Businesses may also be required to pay state and local unemployment and workers’ compensation taxes and comply with other rules for employees. These costs can place a significant financial burden each year.
Independent contractor status allows companies to avoid employment tax concerns. Independent contractors also do not have to be provided with fringe benefits such as health insurance, retirement plans, or paid vacations. If $600 or more is paid to an independent contractor during the year, a Form 1099-MISC must be filed with the IRS, and a copy must be sent to the worker with what they were paid. That is the extent of your bureaucratic responsibility to an independent contractor.

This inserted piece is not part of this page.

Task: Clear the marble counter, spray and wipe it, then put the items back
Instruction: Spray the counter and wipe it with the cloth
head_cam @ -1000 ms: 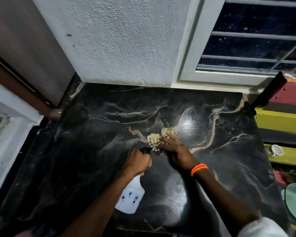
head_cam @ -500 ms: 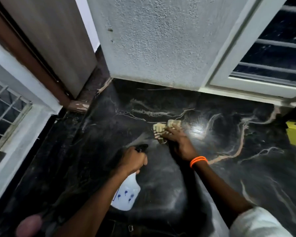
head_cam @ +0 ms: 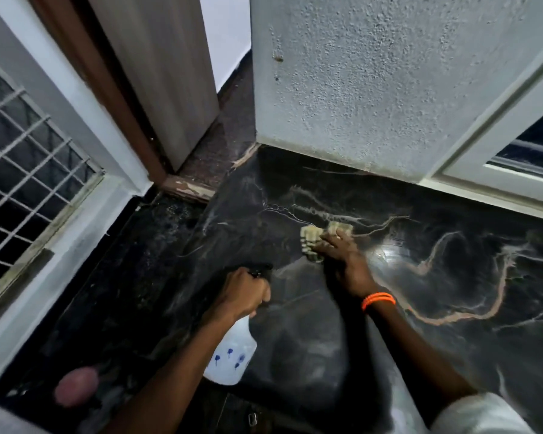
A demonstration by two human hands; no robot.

However, if an independent contractor is determined by the IRS actually to be an employee, your business could be assessed for unpaid payroll taxes plus interest and penalties. Mistreatment of an employee as a contractor can also cause you to be liable for employee benefits that should have been provided but were not, including penalties under federal law.
Filing with the IRS
To determine if a worker is an employee or an independent contractor, an optional IRS Form SS-8, “Determination of Worker Status for Purposes of Federal Employment Taxes and Income Tax Withholding,” can be filed. Once submitted, the IRS will issue a decision on how to classify a worker. Be aware that the IRS has a history of preferring to classify workers as employees rather than independent contractors.
Businesses should consult with us before filing Form SS-8 because the submission of the form can alert the IRS that your business has issues with classification and inadvertently trigger an employment tax audit.

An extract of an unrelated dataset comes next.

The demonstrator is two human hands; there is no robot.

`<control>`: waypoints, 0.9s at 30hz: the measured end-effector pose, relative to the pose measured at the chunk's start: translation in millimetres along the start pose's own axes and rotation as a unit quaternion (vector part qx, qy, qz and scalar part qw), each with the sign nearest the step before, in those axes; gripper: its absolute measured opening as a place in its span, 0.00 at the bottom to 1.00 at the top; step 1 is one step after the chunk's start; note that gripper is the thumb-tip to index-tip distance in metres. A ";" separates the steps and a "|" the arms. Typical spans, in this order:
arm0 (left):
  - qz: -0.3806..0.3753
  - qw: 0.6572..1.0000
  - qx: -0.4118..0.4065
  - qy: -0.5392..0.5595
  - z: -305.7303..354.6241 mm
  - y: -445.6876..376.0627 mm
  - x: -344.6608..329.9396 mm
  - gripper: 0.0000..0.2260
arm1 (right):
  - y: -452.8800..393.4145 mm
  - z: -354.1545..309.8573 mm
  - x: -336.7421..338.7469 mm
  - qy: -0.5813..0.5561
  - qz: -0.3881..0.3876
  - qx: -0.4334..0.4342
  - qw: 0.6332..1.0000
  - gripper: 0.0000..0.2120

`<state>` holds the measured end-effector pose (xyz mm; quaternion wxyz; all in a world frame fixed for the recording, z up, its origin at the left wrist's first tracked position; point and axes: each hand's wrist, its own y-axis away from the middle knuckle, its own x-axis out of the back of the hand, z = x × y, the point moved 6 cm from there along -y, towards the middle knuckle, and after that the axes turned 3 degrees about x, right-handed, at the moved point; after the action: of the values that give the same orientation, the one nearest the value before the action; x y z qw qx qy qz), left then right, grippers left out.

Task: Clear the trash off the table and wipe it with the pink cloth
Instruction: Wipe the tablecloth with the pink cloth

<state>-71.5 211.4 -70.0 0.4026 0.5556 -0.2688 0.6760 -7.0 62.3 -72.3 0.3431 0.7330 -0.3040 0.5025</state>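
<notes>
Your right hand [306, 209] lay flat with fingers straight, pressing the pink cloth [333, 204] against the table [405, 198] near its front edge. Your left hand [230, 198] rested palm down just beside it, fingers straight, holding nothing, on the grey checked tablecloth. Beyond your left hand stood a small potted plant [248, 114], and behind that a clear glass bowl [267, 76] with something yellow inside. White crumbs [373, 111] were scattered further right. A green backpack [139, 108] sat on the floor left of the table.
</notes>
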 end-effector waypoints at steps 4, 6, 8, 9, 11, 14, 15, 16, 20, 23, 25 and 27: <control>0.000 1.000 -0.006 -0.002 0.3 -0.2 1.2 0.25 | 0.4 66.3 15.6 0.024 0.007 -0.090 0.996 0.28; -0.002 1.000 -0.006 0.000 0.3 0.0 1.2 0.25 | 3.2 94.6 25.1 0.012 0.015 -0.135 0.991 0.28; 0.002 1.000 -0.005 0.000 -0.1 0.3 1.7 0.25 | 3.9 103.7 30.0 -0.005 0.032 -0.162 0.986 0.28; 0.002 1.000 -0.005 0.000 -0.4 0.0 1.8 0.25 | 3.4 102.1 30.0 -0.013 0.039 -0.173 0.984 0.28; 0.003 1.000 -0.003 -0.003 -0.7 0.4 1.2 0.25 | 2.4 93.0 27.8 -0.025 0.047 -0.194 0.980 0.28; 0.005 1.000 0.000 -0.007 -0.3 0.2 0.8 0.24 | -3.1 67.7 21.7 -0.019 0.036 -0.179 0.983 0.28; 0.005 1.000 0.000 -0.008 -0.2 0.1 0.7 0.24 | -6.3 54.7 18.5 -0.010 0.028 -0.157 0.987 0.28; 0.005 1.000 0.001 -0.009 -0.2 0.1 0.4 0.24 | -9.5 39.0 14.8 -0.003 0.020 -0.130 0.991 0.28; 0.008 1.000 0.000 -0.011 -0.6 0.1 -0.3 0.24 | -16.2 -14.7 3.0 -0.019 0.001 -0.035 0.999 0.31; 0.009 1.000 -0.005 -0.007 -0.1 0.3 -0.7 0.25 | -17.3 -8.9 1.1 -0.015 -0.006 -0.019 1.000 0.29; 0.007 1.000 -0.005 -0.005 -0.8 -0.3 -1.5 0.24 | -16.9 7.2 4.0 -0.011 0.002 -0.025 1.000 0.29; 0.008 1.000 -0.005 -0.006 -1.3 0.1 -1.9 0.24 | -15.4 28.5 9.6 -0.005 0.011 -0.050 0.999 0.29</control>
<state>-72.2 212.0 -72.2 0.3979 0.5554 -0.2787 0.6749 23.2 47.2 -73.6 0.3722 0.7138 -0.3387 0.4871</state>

Best practice is simply to treat independent contractors so that the relationships comply with tax rules. These rules include not dictating how contractors perform their duties, ensuring that you are not the workers’ only customer, providing annual Forms 1099, and essentially not treating the workers as you would an employee.
Workers Requesting Determination
Workers can also request a determination of their status by filing Form SS-8. Generally, the determination is requested by workers who feel entitled to employee benefits and want to eliminate self-employment tax liabilities.
When a worker files an SS-8 form, a letter will be sent to the business. The letter identifies the worker and includes a blank SS-8 form. The IRS requests that the business fills out the form, which will render a classification decision.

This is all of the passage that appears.